Mengelola Amarah dengan Cara yang Sehat
Menghindari ledakan emosi bukan berarti harus menelan semuanya mentah-mentah. Ada cara lebih sehat untuk memproses dan menyalurkan amarah:
Sadari pemicu emosimu
Tubuh biasanya memberi sinyal: napas lebih cepat, dada sesak, pikiran mulai kacau. Kenali lebih awal.
Jeda sejenak
Saat emosi memuncak, ambil waktu beberapa menit untuk menjauh. Tarik napas dalam.

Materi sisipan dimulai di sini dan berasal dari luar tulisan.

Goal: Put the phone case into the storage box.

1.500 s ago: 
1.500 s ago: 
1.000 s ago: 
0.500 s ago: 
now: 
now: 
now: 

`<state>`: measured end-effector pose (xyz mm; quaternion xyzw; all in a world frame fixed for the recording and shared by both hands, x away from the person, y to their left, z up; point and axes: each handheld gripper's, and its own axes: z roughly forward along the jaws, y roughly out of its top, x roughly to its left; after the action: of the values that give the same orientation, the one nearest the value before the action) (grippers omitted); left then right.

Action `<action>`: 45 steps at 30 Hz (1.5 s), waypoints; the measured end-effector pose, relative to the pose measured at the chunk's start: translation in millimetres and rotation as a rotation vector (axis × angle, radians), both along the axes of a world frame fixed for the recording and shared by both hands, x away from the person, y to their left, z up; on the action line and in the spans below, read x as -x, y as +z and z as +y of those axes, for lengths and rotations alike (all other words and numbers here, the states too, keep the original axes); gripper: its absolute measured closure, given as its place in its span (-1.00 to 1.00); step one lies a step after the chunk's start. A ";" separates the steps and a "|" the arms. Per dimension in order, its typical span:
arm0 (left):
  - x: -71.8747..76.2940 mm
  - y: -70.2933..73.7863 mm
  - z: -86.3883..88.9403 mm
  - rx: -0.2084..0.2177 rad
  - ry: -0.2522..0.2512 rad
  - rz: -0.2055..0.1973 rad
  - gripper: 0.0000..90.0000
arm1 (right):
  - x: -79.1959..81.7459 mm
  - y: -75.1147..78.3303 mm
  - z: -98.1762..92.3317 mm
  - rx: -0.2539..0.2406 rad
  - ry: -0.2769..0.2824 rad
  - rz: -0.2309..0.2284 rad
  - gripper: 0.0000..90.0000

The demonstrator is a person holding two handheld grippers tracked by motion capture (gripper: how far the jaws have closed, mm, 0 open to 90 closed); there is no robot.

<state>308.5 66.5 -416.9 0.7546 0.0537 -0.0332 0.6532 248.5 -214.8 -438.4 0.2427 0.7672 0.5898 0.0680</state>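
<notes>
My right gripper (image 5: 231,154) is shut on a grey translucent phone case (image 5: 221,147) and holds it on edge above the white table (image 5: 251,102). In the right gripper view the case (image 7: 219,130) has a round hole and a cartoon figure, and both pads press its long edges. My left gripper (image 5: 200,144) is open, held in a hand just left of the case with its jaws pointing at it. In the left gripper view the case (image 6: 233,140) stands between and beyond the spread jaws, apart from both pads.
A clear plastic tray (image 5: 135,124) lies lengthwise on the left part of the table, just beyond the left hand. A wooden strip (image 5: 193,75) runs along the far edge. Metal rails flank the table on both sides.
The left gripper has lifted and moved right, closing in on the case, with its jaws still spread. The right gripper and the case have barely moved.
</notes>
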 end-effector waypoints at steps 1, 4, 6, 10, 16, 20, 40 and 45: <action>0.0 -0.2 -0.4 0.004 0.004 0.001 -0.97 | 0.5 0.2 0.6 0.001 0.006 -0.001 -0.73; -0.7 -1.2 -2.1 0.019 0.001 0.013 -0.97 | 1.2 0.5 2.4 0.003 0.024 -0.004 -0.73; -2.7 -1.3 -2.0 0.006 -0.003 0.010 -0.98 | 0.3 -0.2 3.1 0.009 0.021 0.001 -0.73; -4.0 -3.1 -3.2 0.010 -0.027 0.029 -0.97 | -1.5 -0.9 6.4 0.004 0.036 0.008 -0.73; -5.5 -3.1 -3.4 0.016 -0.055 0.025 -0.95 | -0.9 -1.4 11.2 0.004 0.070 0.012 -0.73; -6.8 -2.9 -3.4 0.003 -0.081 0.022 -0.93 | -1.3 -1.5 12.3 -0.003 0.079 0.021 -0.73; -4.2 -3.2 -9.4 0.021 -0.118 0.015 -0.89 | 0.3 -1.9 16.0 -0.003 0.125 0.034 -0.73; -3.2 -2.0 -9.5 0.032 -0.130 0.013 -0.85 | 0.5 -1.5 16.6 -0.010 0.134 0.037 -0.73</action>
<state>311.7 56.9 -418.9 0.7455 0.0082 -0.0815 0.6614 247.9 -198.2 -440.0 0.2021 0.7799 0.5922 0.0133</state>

Jangan langsung merespons dalam keadaan marah.
Ungkapkan dengan kalimat yang tepat
Gunakan pernyataan "aku merasa..." daripada "kamu selalu...". Ini akan mengurangi konflik dan meningkatkan pemahaman.
Tulis jurnal harian
Menulis pikiran dan perasaan membantu mengurai emosi yang membebani pikiran.
Cari pelampiasan positif
Olahraga, meditasi, menggambar, atau aktivitas fisik lain bisa menyalurkan energi marah dengan cara produktif.
Konsultasikan ke profesional jika perlu
Konselor atau psikolog dapat membantumu memahami akar amarah dan bagaimana mengelolanya dengan tepat.
Memendam amarah bukan tanda kekuatan. Justru, keberanian untuk menghadapi dan mengelola amarah secara sehat adalah bentuk cinta terhadap diri sendiri. Karena setiap emosi yang dipendam hari ini, bisa menjadi luka yang dalam di masa depan.
Tubuh dan jiwamu layak untuk hidup dengan damai. Bukan dengan menekan, tapi dengan memproses dan merespons emosi secara bijak.